_TASK OBJECTIVE_: Determine how many lines of the material below include "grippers", and reply with that number alone.
------------------------------
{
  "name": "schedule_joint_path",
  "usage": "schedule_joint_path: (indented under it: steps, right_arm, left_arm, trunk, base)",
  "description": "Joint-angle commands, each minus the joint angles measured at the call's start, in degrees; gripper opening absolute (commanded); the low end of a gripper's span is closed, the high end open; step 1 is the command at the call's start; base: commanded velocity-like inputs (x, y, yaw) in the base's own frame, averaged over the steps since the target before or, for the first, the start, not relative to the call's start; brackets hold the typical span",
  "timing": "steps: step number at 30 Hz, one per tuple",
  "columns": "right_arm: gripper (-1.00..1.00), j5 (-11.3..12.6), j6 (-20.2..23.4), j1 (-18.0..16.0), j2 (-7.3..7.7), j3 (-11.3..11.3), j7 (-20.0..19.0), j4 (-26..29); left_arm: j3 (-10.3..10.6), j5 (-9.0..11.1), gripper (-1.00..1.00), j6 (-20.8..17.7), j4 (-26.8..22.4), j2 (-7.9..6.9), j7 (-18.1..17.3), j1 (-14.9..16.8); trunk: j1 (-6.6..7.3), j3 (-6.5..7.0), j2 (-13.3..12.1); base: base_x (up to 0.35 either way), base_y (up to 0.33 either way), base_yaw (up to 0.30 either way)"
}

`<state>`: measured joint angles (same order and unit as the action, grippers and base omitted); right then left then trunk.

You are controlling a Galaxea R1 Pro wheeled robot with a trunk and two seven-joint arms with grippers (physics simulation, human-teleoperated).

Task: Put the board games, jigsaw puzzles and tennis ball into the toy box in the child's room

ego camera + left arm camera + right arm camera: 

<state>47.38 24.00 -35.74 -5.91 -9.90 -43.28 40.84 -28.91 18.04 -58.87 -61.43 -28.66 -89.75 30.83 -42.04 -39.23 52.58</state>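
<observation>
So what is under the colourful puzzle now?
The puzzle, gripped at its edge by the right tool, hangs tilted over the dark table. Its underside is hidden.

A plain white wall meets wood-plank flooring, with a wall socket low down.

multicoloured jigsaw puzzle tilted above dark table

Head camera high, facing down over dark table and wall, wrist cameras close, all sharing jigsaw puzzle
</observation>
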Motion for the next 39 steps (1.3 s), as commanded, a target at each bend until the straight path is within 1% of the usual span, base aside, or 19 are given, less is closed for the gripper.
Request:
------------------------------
_ANSWER TO THIS PROBLEM_: 2